Android 14 will add support for satellite connectivity, remove Android Beam
A week ago T-Mobile and SpaceX announced a partnership that will enable smartphones to connect directly to satellites. This will be supported by upcoming Starlink V2 satellites, but will work with existing phones because it will use an existing band in the PCS spectrum.
Google SVP of Platforms & Ecosystems Hiroshi Lockheimer announced on Twitter that the company is working on building satellite communication support into the next version of Android (v14). While the existing radio hardware in current phone will do the job, it’s not yet clear what software updates will be required (i.e. can Android 13 phones use the satellite network or will Android 14 be required?).

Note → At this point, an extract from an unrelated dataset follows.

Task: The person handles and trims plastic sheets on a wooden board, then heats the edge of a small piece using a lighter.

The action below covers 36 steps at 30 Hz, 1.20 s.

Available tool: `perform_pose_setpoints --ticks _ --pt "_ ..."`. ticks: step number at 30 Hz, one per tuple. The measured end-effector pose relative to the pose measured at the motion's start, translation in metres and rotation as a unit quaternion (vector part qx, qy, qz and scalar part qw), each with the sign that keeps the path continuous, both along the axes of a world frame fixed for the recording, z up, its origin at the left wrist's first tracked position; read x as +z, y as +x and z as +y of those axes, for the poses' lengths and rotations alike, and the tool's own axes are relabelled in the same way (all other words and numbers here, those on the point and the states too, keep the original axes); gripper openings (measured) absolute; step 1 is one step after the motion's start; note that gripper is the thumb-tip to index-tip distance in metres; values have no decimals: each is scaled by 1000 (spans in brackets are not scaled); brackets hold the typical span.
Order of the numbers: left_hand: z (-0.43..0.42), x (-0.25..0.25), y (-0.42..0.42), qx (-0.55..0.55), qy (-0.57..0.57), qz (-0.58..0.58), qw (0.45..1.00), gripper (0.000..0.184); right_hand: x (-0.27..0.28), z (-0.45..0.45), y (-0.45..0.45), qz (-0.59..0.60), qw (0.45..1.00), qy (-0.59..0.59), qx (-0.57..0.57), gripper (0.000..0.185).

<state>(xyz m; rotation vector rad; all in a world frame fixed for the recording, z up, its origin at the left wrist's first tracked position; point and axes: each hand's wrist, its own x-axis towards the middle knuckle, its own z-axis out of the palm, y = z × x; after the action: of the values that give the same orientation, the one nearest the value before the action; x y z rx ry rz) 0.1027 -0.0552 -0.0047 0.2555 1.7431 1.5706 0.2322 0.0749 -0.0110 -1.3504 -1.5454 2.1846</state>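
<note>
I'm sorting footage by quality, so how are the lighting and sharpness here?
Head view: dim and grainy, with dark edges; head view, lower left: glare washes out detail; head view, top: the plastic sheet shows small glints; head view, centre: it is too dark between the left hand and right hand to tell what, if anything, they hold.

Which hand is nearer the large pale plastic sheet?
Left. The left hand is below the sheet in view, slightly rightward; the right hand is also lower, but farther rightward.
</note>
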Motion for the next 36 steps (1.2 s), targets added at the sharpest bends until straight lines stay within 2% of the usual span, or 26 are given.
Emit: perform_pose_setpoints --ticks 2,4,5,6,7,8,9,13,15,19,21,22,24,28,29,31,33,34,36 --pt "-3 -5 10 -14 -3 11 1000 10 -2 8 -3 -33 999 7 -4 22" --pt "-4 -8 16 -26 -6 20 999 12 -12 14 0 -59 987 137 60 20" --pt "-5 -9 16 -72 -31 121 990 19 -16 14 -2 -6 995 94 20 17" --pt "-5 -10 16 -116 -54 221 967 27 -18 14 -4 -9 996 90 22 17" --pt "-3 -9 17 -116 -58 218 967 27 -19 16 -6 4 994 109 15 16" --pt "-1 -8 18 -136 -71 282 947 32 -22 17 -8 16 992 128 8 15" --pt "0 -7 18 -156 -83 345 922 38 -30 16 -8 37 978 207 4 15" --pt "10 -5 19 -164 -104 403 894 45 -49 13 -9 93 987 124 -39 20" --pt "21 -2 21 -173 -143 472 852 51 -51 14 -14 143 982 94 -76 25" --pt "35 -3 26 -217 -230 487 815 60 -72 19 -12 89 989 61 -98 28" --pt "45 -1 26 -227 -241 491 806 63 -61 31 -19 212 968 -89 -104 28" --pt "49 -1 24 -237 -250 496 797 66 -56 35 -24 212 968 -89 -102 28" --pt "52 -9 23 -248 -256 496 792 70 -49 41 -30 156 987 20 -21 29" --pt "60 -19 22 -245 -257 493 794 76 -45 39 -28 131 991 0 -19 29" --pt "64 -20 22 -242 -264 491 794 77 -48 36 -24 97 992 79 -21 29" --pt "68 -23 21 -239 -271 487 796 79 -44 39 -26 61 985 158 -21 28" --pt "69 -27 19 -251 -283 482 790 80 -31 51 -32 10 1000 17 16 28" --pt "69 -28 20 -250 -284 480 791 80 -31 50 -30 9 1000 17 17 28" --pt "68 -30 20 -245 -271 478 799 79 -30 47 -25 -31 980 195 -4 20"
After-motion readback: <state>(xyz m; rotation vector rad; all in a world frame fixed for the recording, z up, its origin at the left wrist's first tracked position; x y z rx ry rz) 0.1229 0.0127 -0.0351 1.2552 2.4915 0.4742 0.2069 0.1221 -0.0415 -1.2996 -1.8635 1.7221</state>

Wild to think about user experiences for phones that can connect to satellites. When we launched G1 in "08 it was a stretch to get 3G + Wifi working. Now we"re designing for satellites. Cool! Excited to support our partners in enabling all of this in the next version of Android!— Hiroshi Lockheimer (@lockheimer) September 1, 2022
T-Mobile and SpaceX are expected to start beta testing the new satellite in late 2023, which is around the time Android 14 will be coming out. Early on with coverage for the US, but the companies plan to expand the service to cover the whole world.
It will be slow – 2 to 4Mbps per cellular zone – but that is enough for hundreds of thousands of text messages. And not just plain SMS, MMS will be supported and even “participating messaging apps”. Later on support for voice calls and even mobile data will be added (the usability for general Internet browsing is unknown, but the service should have enough bandwidth for 1-2,000 voice calls, great in cases of emergencies and in remote areas).
In other connectivity news, Android 14 will finally axe Android Beam. That was deprecated with Android 10, but the feature stuck around for a few more years for Android makers that still wanted to use it. Version 14 will fully remove it from Android. Google is pushing its own Nearby Share as the replacement.
However, since it is not part of AOSP there is no built-in incentive for Android makers to use it. In fact, the biggest Android brands have joined the Mutual Transfer Alliance that has designed an alternative local data transfer solution.